The administrative county population in 2007 was 1.167m. This excludes Blackpool and Blackburn with Darwen which are 283,000. The population of the Palatine of Lancashire, which includes Manchester and Liverpool being approx 5.8m and the North West Region, including Cumbria and Cheshire is 6.8m.

Regional Accents

The people of Lancashire speak with a northern accent that is broadly recognisable as being from the region but has variations in each locality. I had relatives from Blackburn and Blackpool and I could tell them apart. Some, for example in Chorley have pronounced features, such as calling it, and words like it, Charley. In Wigan people may travel on a buz. The accents in East Lancashire towards Manchester have interesting vowel sounds.
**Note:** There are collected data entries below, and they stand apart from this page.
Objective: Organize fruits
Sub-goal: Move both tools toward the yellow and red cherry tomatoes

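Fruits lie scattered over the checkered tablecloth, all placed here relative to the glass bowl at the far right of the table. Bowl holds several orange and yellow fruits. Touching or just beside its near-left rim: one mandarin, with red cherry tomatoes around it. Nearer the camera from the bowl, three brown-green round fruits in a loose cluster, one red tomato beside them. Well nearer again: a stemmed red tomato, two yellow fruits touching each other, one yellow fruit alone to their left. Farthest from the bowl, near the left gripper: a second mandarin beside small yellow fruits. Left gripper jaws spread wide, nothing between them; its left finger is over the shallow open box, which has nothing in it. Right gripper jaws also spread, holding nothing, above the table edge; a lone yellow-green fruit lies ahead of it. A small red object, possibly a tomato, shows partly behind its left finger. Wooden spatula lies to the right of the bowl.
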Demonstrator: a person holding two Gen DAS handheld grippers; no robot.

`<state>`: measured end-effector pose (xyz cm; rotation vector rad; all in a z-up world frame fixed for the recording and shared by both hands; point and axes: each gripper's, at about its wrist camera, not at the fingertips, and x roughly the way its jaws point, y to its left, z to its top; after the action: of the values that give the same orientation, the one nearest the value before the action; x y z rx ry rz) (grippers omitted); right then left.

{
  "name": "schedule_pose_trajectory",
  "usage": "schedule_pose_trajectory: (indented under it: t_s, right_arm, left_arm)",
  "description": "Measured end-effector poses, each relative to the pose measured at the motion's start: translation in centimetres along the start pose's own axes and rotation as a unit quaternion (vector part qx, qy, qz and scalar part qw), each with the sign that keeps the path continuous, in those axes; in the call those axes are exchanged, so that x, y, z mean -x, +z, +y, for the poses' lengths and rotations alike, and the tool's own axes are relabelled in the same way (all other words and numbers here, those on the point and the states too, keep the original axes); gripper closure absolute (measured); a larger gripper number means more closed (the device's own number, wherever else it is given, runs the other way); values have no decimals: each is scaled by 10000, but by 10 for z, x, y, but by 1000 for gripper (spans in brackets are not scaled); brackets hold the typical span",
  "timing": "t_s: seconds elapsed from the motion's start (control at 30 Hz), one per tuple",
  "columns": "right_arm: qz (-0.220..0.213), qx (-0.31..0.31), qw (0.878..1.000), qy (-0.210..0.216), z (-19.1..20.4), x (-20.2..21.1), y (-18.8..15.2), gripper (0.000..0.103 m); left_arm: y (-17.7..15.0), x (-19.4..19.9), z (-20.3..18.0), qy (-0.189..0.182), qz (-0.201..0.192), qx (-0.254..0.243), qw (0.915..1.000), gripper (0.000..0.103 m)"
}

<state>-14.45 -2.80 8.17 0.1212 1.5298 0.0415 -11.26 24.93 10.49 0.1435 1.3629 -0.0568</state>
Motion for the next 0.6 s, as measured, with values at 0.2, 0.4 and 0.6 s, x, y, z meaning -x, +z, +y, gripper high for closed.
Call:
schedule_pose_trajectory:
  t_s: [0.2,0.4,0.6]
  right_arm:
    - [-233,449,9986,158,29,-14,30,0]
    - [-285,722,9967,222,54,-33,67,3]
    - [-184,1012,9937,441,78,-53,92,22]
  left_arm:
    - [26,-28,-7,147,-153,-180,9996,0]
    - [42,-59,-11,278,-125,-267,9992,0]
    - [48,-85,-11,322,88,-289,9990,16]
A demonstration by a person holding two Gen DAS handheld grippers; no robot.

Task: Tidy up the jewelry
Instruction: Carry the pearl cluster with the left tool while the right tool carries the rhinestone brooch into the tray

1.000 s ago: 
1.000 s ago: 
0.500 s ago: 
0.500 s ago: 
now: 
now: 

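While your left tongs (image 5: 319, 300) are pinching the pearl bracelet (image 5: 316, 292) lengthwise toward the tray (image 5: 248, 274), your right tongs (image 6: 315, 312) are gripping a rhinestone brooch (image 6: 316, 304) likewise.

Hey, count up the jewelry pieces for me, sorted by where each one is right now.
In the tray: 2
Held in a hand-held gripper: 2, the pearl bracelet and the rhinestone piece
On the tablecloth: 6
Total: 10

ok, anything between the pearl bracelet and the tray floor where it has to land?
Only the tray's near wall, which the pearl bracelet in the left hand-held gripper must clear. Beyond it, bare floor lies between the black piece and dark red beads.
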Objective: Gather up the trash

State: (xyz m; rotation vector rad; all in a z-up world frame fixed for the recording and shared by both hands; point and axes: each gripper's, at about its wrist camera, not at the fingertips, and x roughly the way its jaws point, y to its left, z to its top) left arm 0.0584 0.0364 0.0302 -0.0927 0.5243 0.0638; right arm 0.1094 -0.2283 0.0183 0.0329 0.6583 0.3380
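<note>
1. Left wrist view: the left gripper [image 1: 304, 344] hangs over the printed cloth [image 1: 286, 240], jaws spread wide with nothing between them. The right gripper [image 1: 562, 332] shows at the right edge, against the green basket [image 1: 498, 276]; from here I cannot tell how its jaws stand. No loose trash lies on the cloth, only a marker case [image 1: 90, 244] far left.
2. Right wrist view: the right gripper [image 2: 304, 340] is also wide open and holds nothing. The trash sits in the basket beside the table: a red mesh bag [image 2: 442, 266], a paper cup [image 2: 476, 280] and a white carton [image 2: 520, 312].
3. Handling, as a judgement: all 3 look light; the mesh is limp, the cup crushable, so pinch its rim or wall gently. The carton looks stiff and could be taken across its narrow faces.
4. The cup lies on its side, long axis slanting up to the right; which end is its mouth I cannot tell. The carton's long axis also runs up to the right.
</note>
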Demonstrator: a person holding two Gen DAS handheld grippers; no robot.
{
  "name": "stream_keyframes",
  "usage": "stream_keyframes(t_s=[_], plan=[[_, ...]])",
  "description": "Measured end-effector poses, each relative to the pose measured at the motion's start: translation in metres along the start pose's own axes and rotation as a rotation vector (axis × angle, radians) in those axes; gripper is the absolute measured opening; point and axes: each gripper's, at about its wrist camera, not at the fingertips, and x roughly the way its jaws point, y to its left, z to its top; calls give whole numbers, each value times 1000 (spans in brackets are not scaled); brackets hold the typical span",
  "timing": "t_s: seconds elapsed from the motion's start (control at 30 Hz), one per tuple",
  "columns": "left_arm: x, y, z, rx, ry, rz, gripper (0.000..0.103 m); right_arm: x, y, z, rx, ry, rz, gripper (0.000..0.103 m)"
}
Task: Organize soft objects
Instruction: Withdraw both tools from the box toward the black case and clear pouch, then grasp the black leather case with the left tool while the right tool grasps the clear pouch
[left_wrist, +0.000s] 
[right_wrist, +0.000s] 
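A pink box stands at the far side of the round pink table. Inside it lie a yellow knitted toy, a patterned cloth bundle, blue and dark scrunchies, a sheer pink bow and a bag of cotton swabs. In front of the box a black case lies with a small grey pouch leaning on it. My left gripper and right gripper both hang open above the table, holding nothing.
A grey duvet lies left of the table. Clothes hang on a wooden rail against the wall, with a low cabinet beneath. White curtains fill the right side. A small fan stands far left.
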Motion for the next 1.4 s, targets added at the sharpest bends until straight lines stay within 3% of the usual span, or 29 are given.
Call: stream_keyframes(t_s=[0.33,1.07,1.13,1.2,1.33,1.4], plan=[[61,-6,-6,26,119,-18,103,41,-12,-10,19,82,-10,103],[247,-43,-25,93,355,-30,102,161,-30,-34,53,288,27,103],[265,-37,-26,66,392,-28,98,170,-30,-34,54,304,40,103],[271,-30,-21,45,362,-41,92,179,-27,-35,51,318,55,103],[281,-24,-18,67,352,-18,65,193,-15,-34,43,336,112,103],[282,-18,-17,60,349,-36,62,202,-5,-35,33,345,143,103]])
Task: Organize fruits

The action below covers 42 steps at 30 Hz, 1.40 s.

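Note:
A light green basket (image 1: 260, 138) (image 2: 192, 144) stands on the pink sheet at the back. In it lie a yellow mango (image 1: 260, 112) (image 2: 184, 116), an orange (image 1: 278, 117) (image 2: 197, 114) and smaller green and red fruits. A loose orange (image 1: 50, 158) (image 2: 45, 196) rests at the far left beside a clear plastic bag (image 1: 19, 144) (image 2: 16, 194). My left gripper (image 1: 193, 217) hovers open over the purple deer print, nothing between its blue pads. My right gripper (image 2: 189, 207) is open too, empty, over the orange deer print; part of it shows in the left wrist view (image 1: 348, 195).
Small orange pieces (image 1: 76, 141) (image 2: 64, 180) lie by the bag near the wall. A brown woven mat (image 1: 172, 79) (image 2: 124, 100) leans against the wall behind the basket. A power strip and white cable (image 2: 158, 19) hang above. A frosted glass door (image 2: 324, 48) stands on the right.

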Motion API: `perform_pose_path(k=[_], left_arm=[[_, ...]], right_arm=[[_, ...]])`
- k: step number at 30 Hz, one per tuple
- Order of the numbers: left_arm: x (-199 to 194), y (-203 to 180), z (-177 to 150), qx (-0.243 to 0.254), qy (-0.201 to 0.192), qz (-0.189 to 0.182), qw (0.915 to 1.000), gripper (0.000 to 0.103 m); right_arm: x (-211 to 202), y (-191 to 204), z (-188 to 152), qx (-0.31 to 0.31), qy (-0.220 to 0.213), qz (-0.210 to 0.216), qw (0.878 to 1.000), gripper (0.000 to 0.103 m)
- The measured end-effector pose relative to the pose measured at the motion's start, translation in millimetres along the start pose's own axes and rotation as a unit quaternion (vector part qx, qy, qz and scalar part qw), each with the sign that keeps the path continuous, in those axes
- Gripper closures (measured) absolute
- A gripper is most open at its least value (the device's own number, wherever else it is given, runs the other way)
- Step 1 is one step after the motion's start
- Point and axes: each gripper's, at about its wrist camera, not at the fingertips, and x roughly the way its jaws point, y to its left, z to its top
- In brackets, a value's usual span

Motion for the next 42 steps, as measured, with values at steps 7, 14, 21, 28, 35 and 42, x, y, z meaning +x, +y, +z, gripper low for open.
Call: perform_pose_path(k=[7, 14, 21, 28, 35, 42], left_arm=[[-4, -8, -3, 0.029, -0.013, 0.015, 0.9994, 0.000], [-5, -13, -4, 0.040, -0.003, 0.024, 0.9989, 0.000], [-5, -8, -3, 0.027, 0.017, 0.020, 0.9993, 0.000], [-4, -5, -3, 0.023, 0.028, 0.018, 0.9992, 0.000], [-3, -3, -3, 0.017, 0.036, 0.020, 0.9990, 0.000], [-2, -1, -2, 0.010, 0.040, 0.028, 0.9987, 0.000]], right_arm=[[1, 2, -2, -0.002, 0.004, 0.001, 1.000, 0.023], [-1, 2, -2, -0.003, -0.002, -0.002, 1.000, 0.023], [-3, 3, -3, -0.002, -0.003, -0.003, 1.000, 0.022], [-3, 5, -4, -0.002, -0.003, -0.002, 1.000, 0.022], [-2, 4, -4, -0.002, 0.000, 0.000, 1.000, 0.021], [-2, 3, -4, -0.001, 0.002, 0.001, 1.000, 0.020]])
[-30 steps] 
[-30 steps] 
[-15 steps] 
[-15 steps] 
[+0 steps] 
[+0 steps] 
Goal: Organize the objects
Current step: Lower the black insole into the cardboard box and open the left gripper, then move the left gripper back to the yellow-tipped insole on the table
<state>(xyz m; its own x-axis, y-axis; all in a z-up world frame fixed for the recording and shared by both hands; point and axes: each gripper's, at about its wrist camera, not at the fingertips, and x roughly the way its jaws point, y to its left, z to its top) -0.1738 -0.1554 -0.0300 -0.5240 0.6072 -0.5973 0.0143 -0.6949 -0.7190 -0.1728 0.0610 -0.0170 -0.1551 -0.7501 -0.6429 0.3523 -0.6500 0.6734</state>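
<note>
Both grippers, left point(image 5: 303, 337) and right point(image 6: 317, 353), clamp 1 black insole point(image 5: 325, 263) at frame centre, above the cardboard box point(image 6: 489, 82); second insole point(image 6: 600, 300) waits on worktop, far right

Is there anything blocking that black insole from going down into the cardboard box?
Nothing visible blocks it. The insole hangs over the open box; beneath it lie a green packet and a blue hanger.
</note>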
If you go into the Lowry Museum and listen to the film of Lowry talking. As you get towards Liverpool the accent takes on more of that city's sound. It's an interesting range and fascinating just listening. BBC Radio Lancashire is good for hearing local accents.

Lancashire Day

27th November has been adopted as Lancashire Day. This is the day when in 1295 Lancashire sent its first MP's to parliament.